Task item: The whole listing should be retyped word for word, apart from the pictures it holds.

== Raw data

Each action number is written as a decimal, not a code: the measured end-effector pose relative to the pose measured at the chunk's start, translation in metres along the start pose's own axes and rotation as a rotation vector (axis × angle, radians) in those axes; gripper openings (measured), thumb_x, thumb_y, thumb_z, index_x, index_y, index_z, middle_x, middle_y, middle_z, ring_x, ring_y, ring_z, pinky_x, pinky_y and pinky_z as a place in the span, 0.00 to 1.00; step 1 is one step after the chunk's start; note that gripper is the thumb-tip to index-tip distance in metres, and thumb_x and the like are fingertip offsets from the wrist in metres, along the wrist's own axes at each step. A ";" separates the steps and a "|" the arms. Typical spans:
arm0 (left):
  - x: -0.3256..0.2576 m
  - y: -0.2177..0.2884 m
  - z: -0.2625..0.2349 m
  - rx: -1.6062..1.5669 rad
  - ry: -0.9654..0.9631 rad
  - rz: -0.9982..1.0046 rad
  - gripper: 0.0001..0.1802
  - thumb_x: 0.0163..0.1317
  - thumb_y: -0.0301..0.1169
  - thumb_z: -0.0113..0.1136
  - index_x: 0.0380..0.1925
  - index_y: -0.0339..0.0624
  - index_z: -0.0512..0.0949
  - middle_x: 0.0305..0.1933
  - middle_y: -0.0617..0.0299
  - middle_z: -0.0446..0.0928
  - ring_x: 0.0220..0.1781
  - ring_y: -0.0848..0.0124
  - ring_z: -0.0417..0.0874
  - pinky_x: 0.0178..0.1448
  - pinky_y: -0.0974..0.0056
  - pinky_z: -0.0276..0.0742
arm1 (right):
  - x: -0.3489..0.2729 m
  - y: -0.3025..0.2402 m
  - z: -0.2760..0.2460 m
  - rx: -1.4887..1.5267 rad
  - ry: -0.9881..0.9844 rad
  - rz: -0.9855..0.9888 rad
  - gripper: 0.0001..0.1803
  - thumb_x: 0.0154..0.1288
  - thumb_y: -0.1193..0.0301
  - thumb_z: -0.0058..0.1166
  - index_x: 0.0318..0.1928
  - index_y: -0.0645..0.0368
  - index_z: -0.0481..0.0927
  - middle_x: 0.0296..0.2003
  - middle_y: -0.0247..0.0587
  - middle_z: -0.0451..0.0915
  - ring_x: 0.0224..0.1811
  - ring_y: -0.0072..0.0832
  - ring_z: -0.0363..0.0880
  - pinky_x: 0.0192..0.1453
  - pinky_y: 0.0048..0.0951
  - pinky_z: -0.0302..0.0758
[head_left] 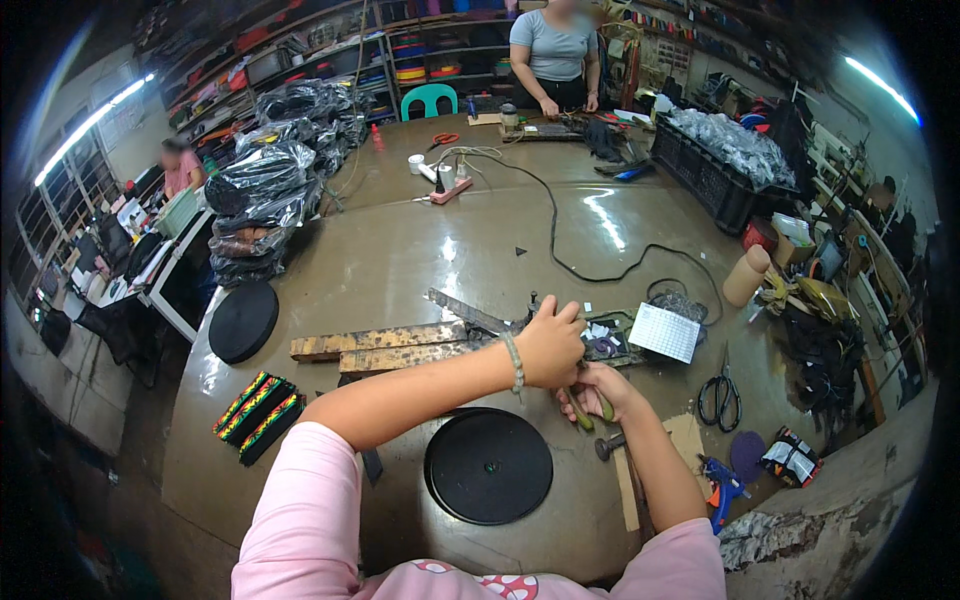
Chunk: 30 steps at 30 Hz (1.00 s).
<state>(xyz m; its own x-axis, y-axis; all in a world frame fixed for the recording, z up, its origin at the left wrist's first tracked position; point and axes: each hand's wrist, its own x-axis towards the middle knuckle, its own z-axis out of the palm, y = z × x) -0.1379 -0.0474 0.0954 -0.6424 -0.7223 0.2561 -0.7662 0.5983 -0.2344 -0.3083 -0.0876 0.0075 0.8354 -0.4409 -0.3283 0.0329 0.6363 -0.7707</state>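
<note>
My right hand (610,388) is closed round the olive-green handles of a hand tool that looks like pliers (584,421); its jaws are hidden behind my fingers. My left hand (552,345) is just above and to the left of it, fingers bent downward around something I cannot make out. Both hands are beside a dark metal piece on wooden bars (400,347). Beyond my left fingers lies a dark tray (612,352) with small bits in it. A round black webbing coil (488,466) lies flat in front of me.
A hammer (607,446), black scissors (718,400) and a blue glue gun (724,480) lie at right. Patterned straps (258,415) and another black coil (243,322) are at left. A black cable (556,230) crosses the table. A co-worker (555,55) stands at the far side.
</note>
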 end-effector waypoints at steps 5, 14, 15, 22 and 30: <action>0.014 -0.010 0.000 0.026 -0.125 0.038 0.12 0.38 0.40 0.63 0.22 0.46 0.83 0.34 0.64 0.76 0.46 0.65 0.70 0.47 0.57 0.61 | -0.001 -0.003 0.004 -0.004 0.075 0.045 0.13 0.66 0.67 0.46 0.44 0.64 0.68 0.28 0.47 0.76 0.25 0.36 0.76 0.28 0.38 0.76; 0.059 -0.037 -0.016 -0.190 -0.409 0.185 0.16 0.42 0.45 0.68 0.31 0.52 0.83 0.32 0.60 0.81 0.42 0.61 0.78 0.47 0.55 0.68 | 0.002 -0.002 0.001 0.061 0.095 0.137 0.12 0.67 0.65 0.48 0.37 0.64 0.69 0.27 0.47 0.77 0.23 0.33 0.78 0.27 0.35 0.78; 0.065 -0.035 -0.017 -0.295 -0.413 0.227 0.17 0.44 0.44 0.68 0.32 0.48 0.83 0.33 0.58 0.81 0.40 0.60 0.79 0.45 0.55 0.71 | 0.002 -0.002 0.000 0.148 0.032 0.157 0.12 0.67 0.65 0.48 0.36 0.63 0.70 0.26 0.46 0.77 0.23 0.32 0.78 0.27 0.34 0.78; 0.078 -0.045 -0.075 -0.767 0.241 0.213 0.12 0.57 0.35 0.62 0.34 0.36 0.81 0.30 0.58 0.81 0.29 0.71 0.79 0.34 0.67 0.75 | 0.001 -0.003 0.000 0.015 0.033 0.063 0.08 0.69 0.67 0.43 0.39 0.60 0.69 0.28 0.45 0.77 0.26 0.33 0.78 0.30 0.36 0.78; -0.020 -0.074 -0.111 -1.089 0.642 -0.382 0.11 0.57 0.30 0.65 0.37 0.34 0.80 0.29 0.61 0.80 0.25 0.79 0.79 0.32 0.75 0.78 | 0.001 -0.005 0.004 0.015 0.052 0.046 0.09 0.67 0.65 0.48 0.36 0.58 0.67 0.27 0.44 0.76 0.22 0.30 0.77 0.26 0.35 0.79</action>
<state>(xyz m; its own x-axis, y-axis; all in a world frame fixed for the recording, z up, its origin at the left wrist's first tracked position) -0.0701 -0.0389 0.2112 -0.0467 -0.7956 0.6041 -0.3272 0.5835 0.7432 -0.3058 -0.0884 0.0132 0.8066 -0.4430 -0.3914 0.0035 0.6656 -0.7463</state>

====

Solution below:
Each action number is written as a decimal, not a code: the measured end-effector pose relative to the pose measured at the chunk's start, translation in metres along the start pose's own axes and rotation as a rotation vector (axis × angle, radians) in those axes; gripper openings (measured), thumb_x, thumb_y, thumb_z, index_x, index_y, index_z, middle_x, middle_y, middle_z, ring_x, ring_y, ring_z, pinky_x, pinky_y and pinky_z as a place in the span, 0.00 to 1.00; step 1 is one step after the chunk's start; note that gripper is the thumb-tip to index-tip distance in metres, and thumb_x and the like are fingertip offsets from the wrist in metres, along the wrist's own axes at each step. A ";" separates the steps and a "|" the arms. Typical spans:
arm0 (left):
  - x: -0.3256..0.2576 m
  - y: -0.2177..0.2884 m
  - z: -0.2625..0.2349 m
  - rx: -1.6062..1.5669 rad
  - ry: -0.9654..0.9631 rad
  - rz: -0.9982..1.0046 rad
  - gripper: 0.0001..0.1802
  - thumb_x: 0.0163..0.1317
  - thumb_y: -0.0301..0.1169
  - thumb_z: -0.0113..0.1136
  - index_x: 0.0380..0.1925
  - index_y: -0.0339..0.0624
  - index_z: -0.0512..0.0949
  - middle_x: 0.0305..0.1933
  - middle_y: -0.0617..0.0299
  - middle_z: -0.0446..0.0928
  - ring_x: 0.0220..0.1781
  - ring_y: -0.0848..0.0124
  - ring_z: -0.0417..0.0874
  - pinky_x: 0.0178..0.1448
  - pinky_y: -0.0974..0.0056
  - pinky_z: -0.0276..0.0742
arm1 (right):
  - x: -0.3489..0.2729 m
  - y: -0.3025..0.2402 m
  - z: -0.2760..0.2460 m
  - rx: -1.4887..1.5267 rad
  - ry: -0.9881..0.9844 rad
  - rz: -0.9855..0.9888 rad
  - gripper: 0.0001..0.1803
  - thumb_x: 0.0154..0.1288
  - thumb_y: -0.1193..0.0301
  - thumb_z: -0.0058..0.1166
  - index_x: 0.0318..0.1928
  - index_y: -0.0645..0.0368
  - index_z: -0.0481..0.0927
  - middle_x: 0.0296..0.2003
  - middle_y: -0.0247..0.0587
  - middle_z: -0.0451..0.0915
  - ring_x: 0.0224..0.1811
  - ring_y: -0.0072..0.0832
  - ring_z: -0.0363..0.0880
  - pinky_x: 0.0192..0.1453
  - pinky_y: 0.0048..0.0951
  - pinky_z: -0.0302..0.0758
[head_left] 
Chunk: 30 steps at 30 Hz (1.00 s).
<state>(xyz m; its own x-axis, y-axis; all in a world frame fixed for the recording, z up, its origin at the left wrist's first tracked position; point and axes: each hand's wrist, its own x-axis towards the middle knuckle, its own z-axis out of the palm, y = z × x) -0.1379 -0.0474 0.0954 -0.6424 -0.7223 0.2561 -0.7662 0.5983 -0.2344 -0.3083 -0.0876 0.0075 0.8354 -0.4409 -0.3283 0.0329 0.6363 -0.7707</state>
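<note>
My right hand (610,388) is closed round the olive-green handles of a hand tool that looks like pliers (584,421); its jaws are hidden behind my fingers. My left hand (552,345) is just above and to the left of it, fingers bent downward around something I cannot make out. Both hands are beside a dark metal piece on wooden bars (400,347). Beyond my left fingers lies a dark tray (612,352) with small bits in it. A round black webbing coil (488,466) lies flat in front of me.
A hammer (607,446), black scissors (718,400) and a blue glue gun (724,480) lie at right. Patterned straps (258,415) and another black coil (243,322) are at left. A black cable (556,230) crosses the table. A co-worker (555,55) stands at the far side.
</note>
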 end-effector waypoints at steps 5, 14, 15, 22 and 30: <action>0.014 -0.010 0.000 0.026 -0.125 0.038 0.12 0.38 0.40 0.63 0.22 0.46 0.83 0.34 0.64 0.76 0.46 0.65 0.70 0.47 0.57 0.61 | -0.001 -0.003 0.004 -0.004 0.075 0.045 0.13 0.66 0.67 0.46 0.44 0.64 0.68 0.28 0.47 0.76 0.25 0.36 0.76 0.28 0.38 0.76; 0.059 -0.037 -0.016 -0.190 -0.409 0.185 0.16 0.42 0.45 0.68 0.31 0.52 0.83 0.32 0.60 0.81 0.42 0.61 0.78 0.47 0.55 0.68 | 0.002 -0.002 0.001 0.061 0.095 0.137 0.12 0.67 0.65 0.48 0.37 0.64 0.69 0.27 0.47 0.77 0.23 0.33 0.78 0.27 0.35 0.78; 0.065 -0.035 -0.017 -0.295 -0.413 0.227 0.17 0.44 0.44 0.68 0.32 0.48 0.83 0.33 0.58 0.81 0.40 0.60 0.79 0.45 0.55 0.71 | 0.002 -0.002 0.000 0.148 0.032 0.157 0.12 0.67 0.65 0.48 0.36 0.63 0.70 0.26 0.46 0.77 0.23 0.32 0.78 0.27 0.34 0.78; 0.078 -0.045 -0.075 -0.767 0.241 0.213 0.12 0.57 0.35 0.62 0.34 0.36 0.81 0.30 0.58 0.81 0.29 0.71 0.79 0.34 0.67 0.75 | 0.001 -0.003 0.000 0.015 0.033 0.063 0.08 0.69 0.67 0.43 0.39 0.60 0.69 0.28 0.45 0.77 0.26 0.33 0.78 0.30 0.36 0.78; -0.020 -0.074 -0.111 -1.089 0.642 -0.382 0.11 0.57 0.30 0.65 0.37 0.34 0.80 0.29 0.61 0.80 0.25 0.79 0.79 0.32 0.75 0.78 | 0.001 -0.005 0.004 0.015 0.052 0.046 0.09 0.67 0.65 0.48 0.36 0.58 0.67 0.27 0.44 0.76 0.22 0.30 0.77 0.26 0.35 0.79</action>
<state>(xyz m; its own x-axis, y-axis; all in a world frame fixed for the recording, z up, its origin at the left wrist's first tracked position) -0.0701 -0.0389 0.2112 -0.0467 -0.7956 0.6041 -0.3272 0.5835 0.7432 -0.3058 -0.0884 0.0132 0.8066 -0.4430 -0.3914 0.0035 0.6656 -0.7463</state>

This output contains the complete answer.